Ilham menambahkan, program lock price yang sebelumnya hanya berlaku hingga akhir 2025 kini kembali diperpanjang untuk tahun ini. Dengan demikian, konsumen masih dapat memanfaatkan skema tersebut melalui jaringan diler Jaecoo.
“Ada diperpanjang, kita tetap berikan lock price-nya. Jadi teman-teman diler nanti yang akan memberikan penawarannya,” kata Ilham.
Adapun nilai lock price yang ditawarkan untuk model tahun 2026 meningkat dibandingkan sebelumnya. Pada 2025 konsumen cukup membayar Rp 8 juta untuk mengunci harga, kini nilainya menjadi Rp 10 juta.
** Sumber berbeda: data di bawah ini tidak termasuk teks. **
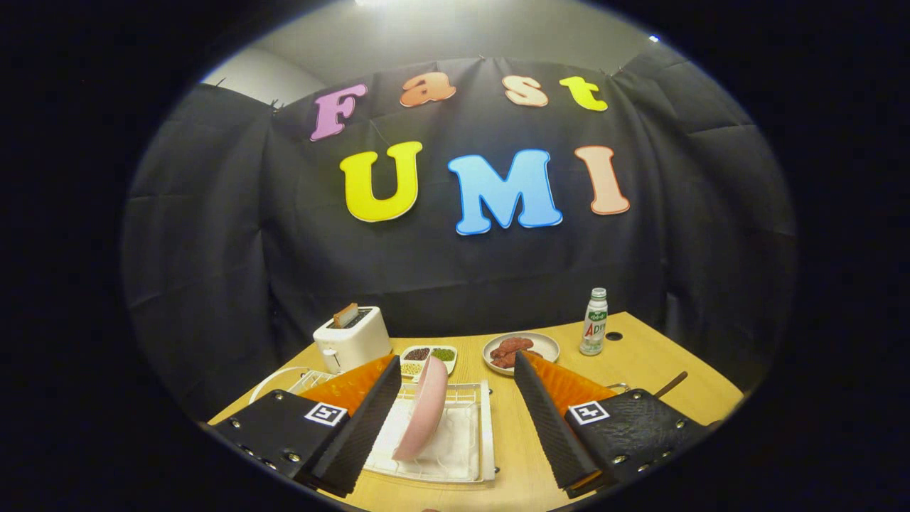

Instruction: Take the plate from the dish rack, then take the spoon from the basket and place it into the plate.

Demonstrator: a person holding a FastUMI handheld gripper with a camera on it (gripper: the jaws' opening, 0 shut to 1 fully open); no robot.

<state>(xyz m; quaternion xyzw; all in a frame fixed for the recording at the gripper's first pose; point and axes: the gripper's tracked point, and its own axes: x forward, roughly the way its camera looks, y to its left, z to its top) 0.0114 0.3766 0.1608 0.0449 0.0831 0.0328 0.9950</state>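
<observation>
Far L: curved white wire edge of dish rack (455, 427) pokes out past L finger. Rack is a white tray w/ wire frame, sits near table's front edge, its R rim just L of bare wood strip.

Toaster (352, 340), white, stands behind rack toward back-L corner of table (661, 370), w/ a slice of toast (346, 314) sticking up from slot. Booth wall close behind it.

Gripper (455, 419) spread wide, holding nothing. L finger pad (359, 427) overlaps rack's L side in view; contact w/ plate can't tell, looks just apart.

Plate (424, 418), pink, stands on edge in rack, tilted, leaning L at bottom, between the fingers but nearer the L one. Top rim reaches up near the small tray behind.

Small white tray (429, 358) w/ compartments of dark, green and pale grains sits just behind rack, R of toaster.

Open wood runs between rack's R rim and R finger pad (551, 419); room there for moving.

Round dish (521, 350) w/ reddish-brown food pieces lies beyond R fingertip, mid-table.

Bottle (593, 322), white w/ green label, upright just R of dish, near back edge. Small dark hole in tabletop just R of it.

R of R finger: a dark handle (672, 385) sticks out at an angle; what it belongs to is hidden. Bare wood out to table's R corner.
</observation>
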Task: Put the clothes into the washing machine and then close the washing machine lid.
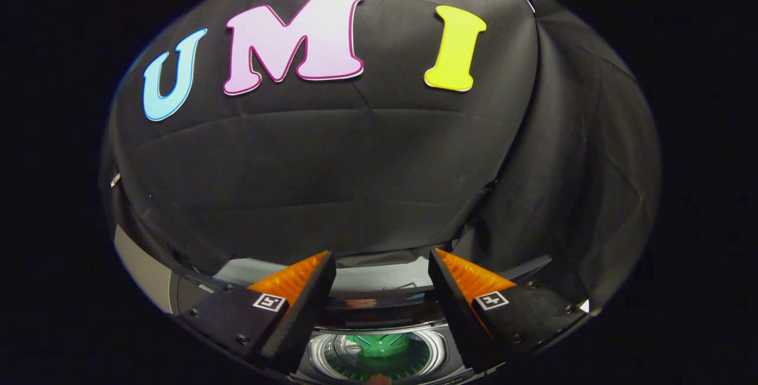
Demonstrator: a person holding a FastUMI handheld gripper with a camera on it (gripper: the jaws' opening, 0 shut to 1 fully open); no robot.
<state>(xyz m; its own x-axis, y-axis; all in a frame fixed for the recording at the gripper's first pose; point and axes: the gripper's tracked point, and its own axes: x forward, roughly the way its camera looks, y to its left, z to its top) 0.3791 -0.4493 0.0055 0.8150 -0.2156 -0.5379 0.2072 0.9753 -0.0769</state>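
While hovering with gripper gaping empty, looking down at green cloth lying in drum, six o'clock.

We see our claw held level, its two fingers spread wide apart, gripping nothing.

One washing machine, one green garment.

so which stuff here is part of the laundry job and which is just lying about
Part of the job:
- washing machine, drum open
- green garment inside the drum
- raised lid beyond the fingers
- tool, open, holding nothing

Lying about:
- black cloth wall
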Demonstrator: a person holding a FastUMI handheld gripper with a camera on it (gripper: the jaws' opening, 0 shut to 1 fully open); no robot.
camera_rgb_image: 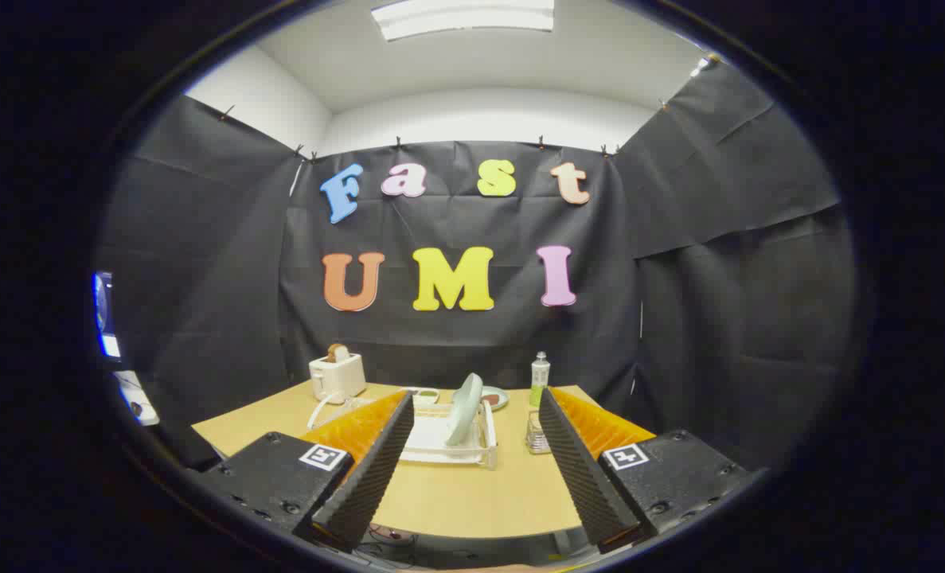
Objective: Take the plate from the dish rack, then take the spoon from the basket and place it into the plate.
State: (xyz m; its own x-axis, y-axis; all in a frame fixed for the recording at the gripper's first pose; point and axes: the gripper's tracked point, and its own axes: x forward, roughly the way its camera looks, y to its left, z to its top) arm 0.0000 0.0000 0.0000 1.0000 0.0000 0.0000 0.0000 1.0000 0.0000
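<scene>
Pale-green round plate (464, 409) stands upright in the white wire dish rack (450, 439) at centre frame, beyond our gripper (476, 406), whose fingers are spread wide, holding nothing. We judge step one unstarted; next we advance and close on its rim.

A pale green round plate (465, 409) stands in a white plastic dish rack (448, 442) on the tan wooden desk (472, 493). A white toaster (337, 376) holds brown toast; a clear bottle (539, 372) has a green label.
</scene>
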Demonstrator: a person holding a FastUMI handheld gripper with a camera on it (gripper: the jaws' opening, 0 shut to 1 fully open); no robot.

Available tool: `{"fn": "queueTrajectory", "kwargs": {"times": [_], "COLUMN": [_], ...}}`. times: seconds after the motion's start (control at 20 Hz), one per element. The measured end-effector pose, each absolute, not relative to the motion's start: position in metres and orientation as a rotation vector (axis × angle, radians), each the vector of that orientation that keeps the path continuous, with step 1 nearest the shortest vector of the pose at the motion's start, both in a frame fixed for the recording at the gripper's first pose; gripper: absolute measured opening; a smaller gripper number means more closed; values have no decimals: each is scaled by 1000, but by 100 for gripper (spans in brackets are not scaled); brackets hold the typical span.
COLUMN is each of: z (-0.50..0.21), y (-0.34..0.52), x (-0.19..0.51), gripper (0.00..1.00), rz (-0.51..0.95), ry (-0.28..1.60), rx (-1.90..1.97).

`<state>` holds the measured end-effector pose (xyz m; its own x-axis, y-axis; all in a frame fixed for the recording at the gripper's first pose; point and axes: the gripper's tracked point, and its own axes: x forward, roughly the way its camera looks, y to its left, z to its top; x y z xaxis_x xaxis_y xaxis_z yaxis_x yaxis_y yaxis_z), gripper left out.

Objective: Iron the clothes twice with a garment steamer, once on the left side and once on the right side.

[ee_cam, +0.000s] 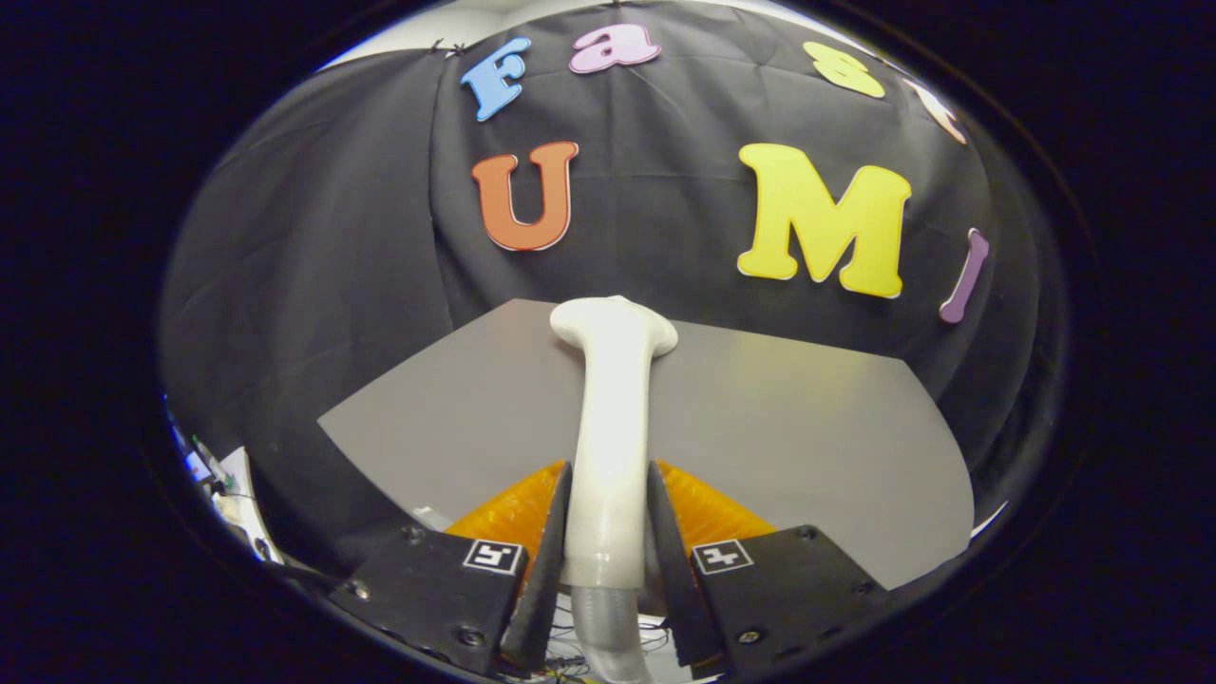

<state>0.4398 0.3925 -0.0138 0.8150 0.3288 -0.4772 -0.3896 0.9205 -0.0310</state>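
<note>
Squarely between the two fingers of the gripper [608,560], a white garment steamer [608,446] is clamped by its handle, the jaws closed in on it with one finger pressing each side. The handle runs from the fingers toward 12 o'clock, ending in a flared steam head that points at the black cloth wall [313,285] beyond. A ribbed grey hose [608,627] leaves the base of the handle at 6 o'clock, dropping away behind the fingertips. A grey tabletop [807,418] spreads out beneath and beyond the steamer, from 9 o'clock round to 3 o'clock. Orange fabric [708,513] lies on it just under the fingers, showing on either side of the handle at 5 and 7 o'clock.
</note>
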Motion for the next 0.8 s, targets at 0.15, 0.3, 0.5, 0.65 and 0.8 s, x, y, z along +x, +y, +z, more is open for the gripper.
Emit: {"fn": "queueTrajectory", "kwargs": {"times": [0.15, 0.3, 0.5, 0.65, 0.8], "z": [-11, -10, -5, 8, 31], "y": [394, 391, 374, 354, 323], "x": [442, 436, 414, 394, 368], "gripper": [43, 38, 37, 37, 37], "rz": [373, 371, 374, 377, 371], "ry": [468, 455, 465, 450, 417], "rx": [-81, -57, -30, -9, 20]}}
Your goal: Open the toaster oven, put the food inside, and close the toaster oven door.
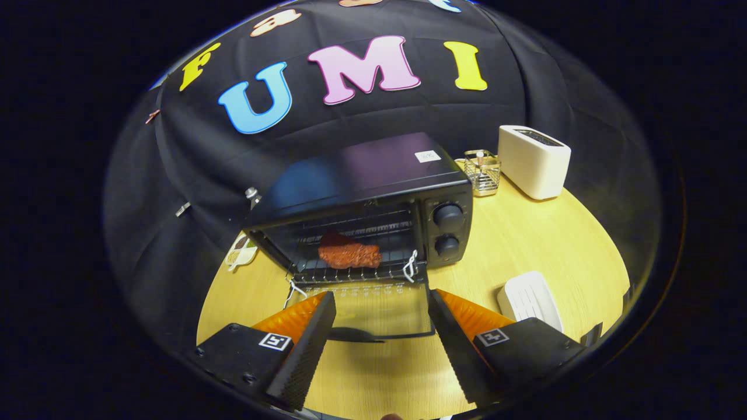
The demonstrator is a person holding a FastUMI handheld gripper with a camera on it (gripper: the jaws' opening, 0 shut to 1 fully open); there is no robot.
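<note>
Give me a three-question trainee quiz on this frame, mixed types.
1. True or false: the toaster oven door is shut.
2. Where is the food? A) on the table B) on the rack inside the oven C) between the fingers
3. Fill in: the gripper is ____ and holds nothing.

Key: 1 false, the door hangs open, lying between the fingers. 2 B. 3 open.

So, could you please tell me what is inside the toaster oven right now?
A reddish piece of food lies on the wire rack inside the toaster oven, whose door hangs open. The cavity's back is too dark to make out. The gripper is open, holding nothing.
</note>
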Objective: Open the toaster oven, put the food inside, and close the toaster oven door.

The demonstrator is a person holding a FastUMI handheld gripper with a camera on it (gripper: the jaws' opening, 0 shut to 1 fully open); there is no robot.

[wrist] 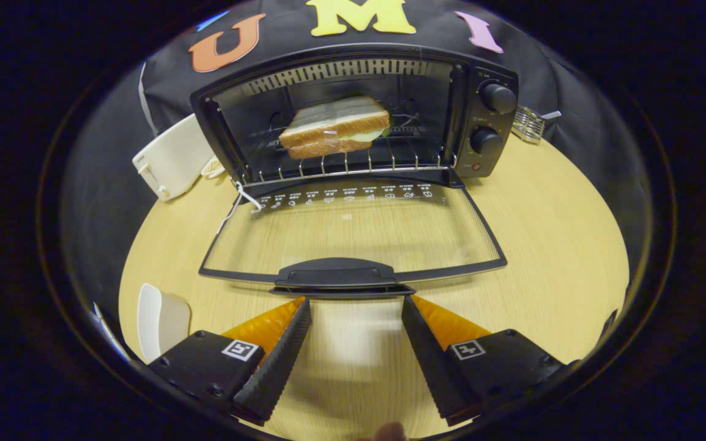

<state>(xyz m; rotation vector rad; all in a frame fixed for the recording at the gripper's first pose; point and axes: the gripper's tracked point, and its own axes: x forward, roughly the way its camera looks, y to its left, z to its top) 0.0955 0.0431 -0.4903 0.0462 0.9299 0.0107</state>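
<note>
Sandwich [334,127] on the rack, door [353,236] down — hand-held gripper [356,306], fingers spread and empty, should catch the handle [334,272] centrally and lift evenly.

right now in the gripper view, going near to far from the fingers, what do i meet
hand-held gripper, fingers open and empty → door handle just ahead of them → glass door lying flat open → wire rack → sandwich on the rack inside the toaster oven
</note>
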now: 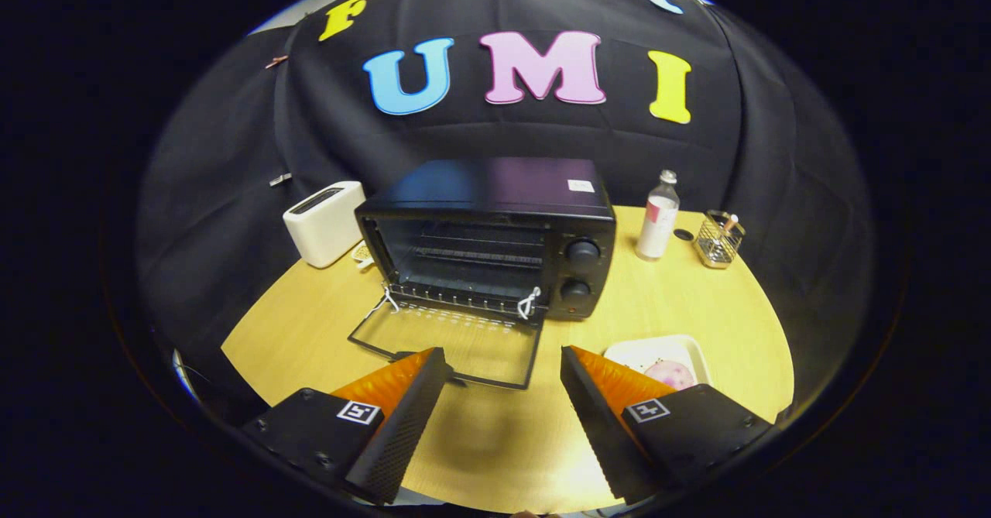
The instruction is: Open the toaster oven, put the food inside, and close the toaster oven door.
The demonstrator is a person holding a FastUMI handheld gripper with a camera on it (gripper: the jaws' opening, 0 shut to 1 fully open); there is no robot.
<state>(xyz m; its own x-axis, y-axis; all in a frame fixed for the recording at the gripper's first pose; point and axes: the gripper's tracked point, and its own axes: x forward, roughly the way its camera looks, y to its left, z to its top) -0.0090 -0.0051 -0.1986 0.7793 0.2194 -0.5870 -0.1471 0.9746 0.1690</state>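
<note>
On the wooden tabletop (681, 301), the toaster oven (495, 235) stands beyond the fingers (503, 363), door (453, 340) down; fingers apart, holding nothing; food (670, 372) just behind the right one.

We see even, fairly bright light from overhead; the tabletop (697, 301) glows warm, with a soft shadow between the hand-held gripper (505, 367) fingers, which stand apart around nothing. The toaster oven (495, 231) top shows a dull sheen. Fisheye bending grows toward 3 and 9 o'clock, where the picture darkens; focus is sharp centrally
</note>
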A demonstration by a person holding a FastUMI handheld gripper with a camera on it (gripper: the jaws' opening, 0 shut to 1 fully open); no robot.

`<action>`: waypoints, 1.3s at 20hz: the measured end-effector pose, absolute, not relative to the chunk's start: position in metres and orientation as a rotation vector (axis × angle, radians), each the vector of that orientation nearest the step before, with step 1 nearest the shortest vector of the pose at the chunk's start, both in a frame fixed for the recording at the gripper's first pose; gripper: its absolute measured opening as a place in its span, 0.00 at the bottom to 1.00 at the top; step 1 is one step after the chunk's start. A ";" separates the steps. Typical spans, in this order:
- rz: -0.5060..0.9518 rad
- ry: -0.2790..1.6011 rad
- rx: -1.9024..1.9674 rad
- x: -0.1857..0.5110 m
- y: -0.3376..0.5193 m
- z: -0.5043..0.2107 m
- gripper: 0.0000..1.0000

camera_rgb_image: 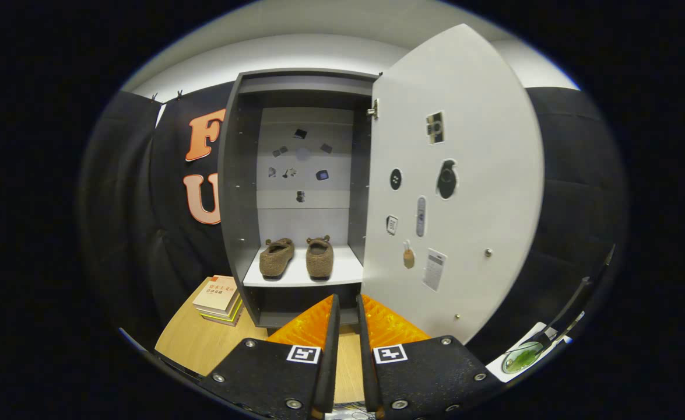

“Sekarang lock price Rp 10 juta untuk 2026. Kalau 2025 itu kan lock price-nya Rp 8 juta,” ungkapnya.
Lebih lanjut, Ilham menyebutkan pengiriman unit Jaecoo J5 EV pembelian Januari akan dijadwalkan kepada konsumen mulai April 2026. Saat ini Jaecoo masih menunggu kepastian kebijakan pemerintah terkait insentif kendaraan listrik yang dapat mempengaruhi harga jual.
“Unit itu baru akan dimulai pengiriman di bulan April. Karena kan kita masih berharap akan ada kepastian insentif dalam waktu dekat,” katanya.
Meski demikian, Ilham menegaskan Jaecoo akan tetap berupaya menjaga daya tarik produk bagi konsumen di Indonesia. Hal ini sejalan dengan tingginya minat pasar terhadap model SUV listrik yang mereka tawarkan.
“Pokoknya dari kita ingin terus memberikan yang terbaik untuk konsumen. Karena keinginan konsumen terhadap produk kita juga masih tinggi,” tuntasnya.